I cannot join in declaring this modest procedural reform unconstitutional because of a jury trial infringement arising wholly from an interpretation *359of the statute which the majority opinion prefers to perpetuate rather than overrule the erroneous precedent which gave it birth.
I further do not understand the reason for remanding the case for another trial upon the issue of damages, which have already been determined by the jury in amounts which the trial court concluded lay within the broad range of trier discretion, neither inadequate nor excessive as a matter of law. The majority opinion at no point suggests that the trial court abused its discretion in reaching this conclusion. The complete invalidation of § 52-216a which the majority has achieved leaves the trial court with no discretion but to apply the common-law rule and deduct the payments made by the other defendants, a task which has already been accomplished.

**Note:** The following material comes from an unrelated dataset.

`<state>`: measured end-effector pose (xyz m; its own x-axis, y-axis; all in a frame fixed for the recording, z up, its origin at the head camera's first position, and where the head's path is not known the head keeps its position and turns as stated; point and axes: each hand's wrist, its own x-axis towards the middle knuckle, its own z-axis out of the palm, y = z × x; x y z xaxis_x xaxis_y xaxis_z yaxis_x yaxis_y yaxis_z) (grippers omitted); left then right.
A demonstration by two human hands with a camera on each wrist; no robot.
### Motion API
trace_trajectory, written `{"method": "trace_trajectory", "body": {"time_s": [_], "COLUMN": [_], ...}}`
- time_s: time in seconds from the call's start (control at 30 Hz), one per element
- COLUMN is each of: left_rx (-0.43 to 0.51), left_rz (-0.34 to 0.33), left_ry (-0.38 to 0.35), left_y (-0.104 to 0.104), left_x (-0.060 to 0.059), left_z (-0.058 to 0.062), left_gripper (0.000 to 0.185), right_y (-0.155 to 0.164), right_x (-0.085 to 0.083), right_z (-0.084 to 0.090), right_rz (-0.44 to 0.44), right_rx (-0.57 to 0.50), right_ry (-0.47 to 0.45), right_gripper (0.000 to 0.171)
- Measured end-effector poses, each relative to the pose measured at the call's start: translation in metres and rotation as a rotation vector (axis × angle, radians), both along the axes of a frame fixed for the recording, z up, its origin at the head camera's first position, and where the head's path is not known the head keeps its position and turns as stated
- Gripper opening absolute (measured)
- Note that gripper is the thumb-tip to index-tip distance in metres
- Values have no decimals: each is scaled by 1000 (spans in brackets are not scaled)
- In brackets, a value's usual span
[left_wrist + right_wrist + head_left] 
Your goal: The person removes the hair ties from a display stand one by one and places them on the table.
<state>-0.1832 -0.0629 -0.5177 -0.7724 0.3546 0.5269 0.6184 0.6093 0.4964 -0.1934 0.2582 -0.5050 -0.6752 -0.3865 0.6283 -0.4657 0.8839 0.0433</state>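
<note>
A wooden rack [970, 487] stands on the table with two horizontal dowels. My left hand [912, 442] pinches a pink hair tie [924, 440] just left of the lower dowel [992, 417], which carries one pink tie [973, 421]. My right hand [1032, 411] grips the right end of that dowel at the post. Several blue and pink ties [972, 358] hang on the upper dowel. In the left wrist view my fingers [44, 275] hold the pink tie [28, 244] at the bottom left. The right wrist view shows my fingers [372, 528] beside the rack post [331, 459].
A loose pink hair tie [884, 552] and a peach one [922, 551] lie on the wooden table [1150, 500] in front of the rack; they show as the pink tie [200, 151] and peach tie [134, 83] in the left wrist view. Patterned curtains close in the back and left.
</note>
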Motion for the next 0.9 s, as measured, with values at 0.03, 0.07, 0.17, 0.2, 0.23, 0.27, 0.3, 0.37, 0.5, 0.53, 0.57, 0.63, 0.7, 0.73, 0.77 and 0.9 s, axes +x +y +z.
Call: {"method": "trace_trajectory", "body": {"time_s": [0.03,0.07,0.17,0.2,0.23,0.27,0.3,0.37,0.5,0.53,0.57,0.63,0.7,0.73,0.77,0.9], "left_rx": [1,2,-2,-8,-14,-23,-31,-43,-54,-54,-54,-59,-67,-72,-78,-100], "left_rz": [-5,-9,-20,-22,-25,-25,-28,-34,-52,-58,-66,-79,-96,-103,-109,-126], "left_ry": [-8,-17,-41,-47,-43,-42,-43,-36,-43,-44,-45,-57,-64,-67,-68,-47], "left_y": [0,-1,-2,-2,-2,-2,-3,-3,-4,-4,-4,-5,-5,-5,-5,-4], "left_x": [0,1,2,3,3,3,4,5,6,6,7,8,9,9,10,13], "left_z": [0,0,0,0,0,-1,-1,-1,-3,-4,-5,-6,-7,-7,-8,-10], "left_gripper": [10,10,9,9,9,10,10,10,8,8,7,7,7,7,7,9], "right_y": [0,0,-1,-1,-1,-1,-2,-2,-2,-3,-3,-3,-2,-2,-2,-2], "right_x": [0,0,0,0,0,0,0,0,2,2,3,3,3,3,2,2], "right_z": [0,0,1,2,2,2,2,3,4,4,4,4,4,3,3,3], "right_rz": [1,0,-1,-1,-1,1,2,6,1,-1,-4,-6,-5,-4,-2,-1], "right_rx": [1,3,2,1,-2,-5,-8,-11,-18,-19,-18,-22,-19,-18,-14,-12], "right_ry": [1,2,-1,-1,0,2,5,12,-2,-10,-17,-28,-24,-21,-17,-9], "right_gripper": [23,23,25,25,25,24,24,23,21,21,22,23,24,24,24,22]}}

There is no disputed issue of fact in regard to the making of those payments or the amount of them. The remand for a new trial on the issue of damages would simply subject the parties to a needless retrial under an obsolete procedure where the amounts received from other tortfeasors would be disclosed to the jury. Even in the absence of $ 52-216a, a trial judge had discretion to separate the issues involving payments of other tortfeasors from the trial of liability and damages; Practice Book § 283; and, if the facts relating to such payments were not disputed, to resolve those issues without a jury. See Kosko v. Kohler, 176 Conn. 383, 387, 407 A.2d 1009 (1978).
For the reasons given above, I dissent.